*Recorded data:*
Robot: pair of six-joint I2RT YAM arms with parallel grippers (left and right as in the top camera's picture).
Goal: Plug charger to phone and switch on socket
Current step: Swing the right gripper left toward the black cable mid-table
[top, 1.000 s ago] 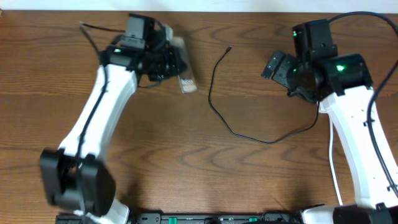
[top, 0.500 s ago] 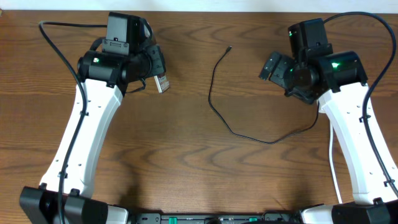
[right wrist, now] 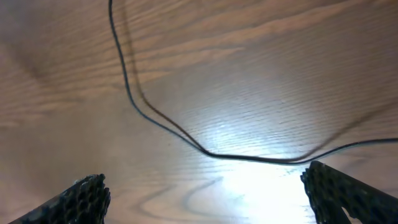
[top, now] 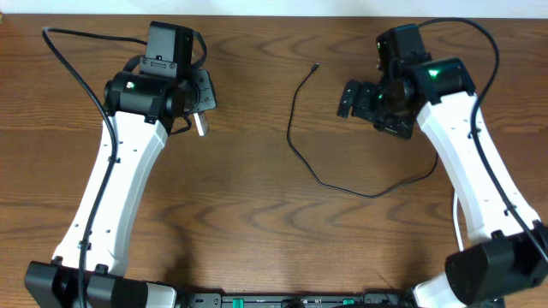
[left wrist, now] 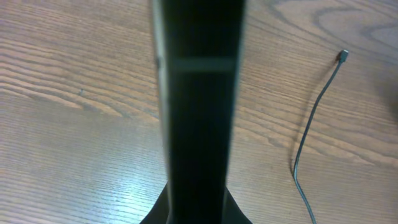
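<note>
While I watch the overhead feed, the left gripper [top: 202, 109] hangs near the far-left corner of the desk [top: 257, 257], clamped onto the phone [left wrist: 199, 112]. On my left wrist feed the phone runs edge-on up the middle of the frame as a dark narrow slab, lifted above the wood. I cannot read any lettering on it from this angle. The right gripper [top: 349, 98] is over the far-right part of the desk with its jaws spread wide and nothing between them. Its two fingers [right wrist: 81, 200] show at the bottom corners of my right wrist feed. The charger [top: 295, 145] lies loose on the desk between the two arms. Its connector tip [top: 316, 66] points toward the far edge, well apart from the phone, and the cable curves back toward the right arm.
</note>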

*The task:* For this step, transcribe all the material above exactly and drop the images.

*Exercise solution:*
Robot: pair of six-joint I2RT YAM arms with parallel grippers (left and right as in the top camera's picture).
Goal: Plug charger to phone and switch on socket
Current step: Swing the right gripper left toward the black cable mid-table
[top, 1.000 s ago] 
[top, 0.500 s ago] 
[right wrist, now] 
[top, now] 
[left wrist, now] 
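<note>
While I watch the overhead feed, the left gripper [top: 202, 109] hangs near the far-left corner of the desk [top: 257, 257], clamped onto the phone [left wrist: 199, 112]. On my left wrist feed the phone runs edge-on up the middle of the frame as a dark narrow slab, lifted above the wood. I cannot read any lettering on it from this angle. The right gripper [top: 349, 98] is over the far-right part of the desk with its jaws spread wide and nothing between them. Its two fingers [right wrist: 81, 200] show at the bottom corners of my right wrist feed. The charger [top: 295, 145] lies loose on the desk between the two arms. Its connector tip [top: 316, 66] points toward the far edge, well apart from the phone, and the cable curves back toward the right arm.
</note>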

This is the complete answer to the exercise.